Liberty Lake Day Camp in Bordentown Township, New Jersey invites over 1,000 kids each summer to its grounds to horseback ride, swim and play away the hot summer days . To ensure both the busy summer months and off season run smoothly, the back office must have a plan — and a contingency plan — for any hurdles that may come its way.
We spoke with the president of the American Camp Association and founder of Liberty Lake Day Camp, Andy Pritikin, to find out the surprising financial challenges that come with running a summer camp and how he prepares his business for battle every year.
When does planning begin for summer camp, usually?
We plan more than a year in advance because our cycle involves early enrollments. This is a 10-week period that goes from mid-June through August. In order for that money to sustain the organization through the year, we do an early enrollment that starts August 1st.
Beyond that, I'm on a 60-acre facility that needs to be constantly maintained, even in the off-season. I have to manage staff, hire 200 people, constantly be re-enrolling. In the midst of the summer, we have 1,100 kids that come through our doors for the camp and we have to be ready.
When is your peak season and when is your off season?
In the camp industry [peak season] is the two or three months leading up to the first day of camp and the next ensuing 10 weeks [during camp] are very hard. The metaphor I use is that I'm assembling an army.
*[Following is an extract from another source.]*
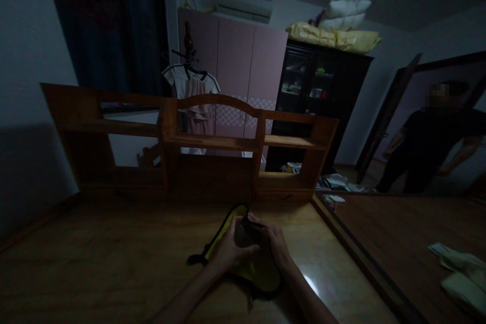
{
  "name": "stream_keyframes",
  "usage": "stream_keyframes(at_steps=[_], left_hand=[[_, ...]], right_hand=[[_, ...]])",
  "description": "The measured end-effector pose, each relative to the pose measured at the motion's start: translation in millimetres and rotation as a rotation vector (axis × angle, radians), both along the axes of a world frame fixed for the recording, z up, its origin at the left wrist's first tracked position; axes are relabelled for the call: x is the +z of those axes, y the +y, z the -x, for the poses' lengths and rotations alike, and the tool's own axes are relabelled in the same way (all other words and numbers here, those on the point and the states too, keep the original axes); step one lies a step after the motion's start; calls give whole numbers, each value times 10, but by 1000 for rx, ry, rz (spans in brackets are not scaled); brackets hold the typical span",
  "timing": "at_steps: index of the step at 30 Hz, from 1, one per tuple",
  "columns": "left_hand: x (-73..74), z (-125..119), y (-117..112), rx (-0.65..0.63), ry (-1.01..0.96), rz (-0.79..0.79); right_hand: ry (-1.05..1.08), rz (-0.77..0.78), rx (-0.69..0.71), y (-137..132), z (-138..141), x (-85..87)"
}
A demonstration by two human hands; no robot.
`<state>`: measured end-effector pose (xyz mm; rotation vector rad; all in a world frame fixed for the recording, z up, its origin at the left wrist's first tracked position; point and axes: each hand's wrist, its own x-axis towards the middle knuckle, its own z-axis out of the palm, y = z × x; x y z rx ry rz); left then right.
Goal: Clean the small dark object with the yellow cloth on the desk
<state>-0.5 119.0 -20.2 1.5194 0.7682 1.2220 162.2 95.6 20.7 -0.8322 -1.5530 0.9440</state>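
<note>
A yellow cloth with black edging lies on the pale wooden surface, a dark loop or tab sticking out at its left corner. A greyish-brown patch, perhaps its folded underside or something on it, shows between my hands. My left hand grips the upper left part, thumb stretched across the grey patch and fingers curled near the top edge. On the other side my right hand has its fingers bent over the upper right edge, close to the left fingertips. Dim light hides what lies under the fingers.
A wooden shelf unit stands along the far edge of the wooden surface. To the right, a raised edge borders a lower brown floor with light-coloured cloth. A person in dark clothes stands by the doorway.
</note>
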Motion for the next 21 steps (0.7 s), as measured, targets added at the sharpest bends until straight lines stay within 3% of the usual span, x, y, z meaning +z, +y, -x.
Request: stream_keyframes(at_steps=[9, 16, 21], left_hand=[[55, 84, 47, 190, 141, -144], [-7, 98, 96, 200, 122, -126], [-64, 96, 131, 225, 58, -42]], right_hand=[[-46, -34, 62, -61, 169, -14], [-53, -19, 94, -142, 203, 61], [-19, 27, 61, -129, 185, -26]])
People are dropping out and people are dropping in and you're training people. Meanwhile, at the same time, people are still signing up for camp. Then once camp starts, it's like going to war. There's almost a sense of relief once camp starts .
Leading up to this really busy season for you – “going into war,” as you said – what kind of issues arise?
As president of the American Camp Association, I talk to camps all across the country. For 95 percent to 98 percent of camp staff, it's just seasonal work. So the commitment level very often is low even for people who have been there for years.
This year I had about two dozen people bail out on me two or three weeks prior to the start of camp after they had been hired for six months and we had been planning. Some of them had gone through lots of training.
Camp used to be one of those kind of things where people just love it so much that they would drop everything and do it even though they get paid less. It's very frustrating for business owners now. I try to hire lots of extra people because I anticipate this to a degree. But when some of the people you rely on bail out on you, that just hampers you tremendously.
You mentioned that you hire extra people, but how do you budget for that?
Prior to the recession, it was a very predictable enrollment process. Now the norm is for 300 or 400 people to sign up a month prior to camp, which makes it unbelievably difficult to staff and budget for.
A full-time staff person, even at minimum wage, is $2400 for the eight weeks, and that adds up quick. So you can't overhire too much, but at the same time, you can't underhire either.
When it all dies down, how do you manage your off-season?
Well, in a way, it doesn't stop. Springtime is stressful regardless. This year, out of nowhere, I needed a new septic system: $200,000. But I know those things. They're inevitable.
But when it comes to, OK, I want to put in a new ropes course or I want to create a new program for the preschoolers, or I want to build a new playground, that stuff should get done in the fall.
One of my friends who was in the advertising industry — he was an advertising executive and became a camp director, and he was blown away by how hard it was. He said, “I feel like I'm constantly juggling. I'm juggling these eight balls, and some of them are rubber and some of them are glass, and I just have to make sure I don't drop the glass ones.”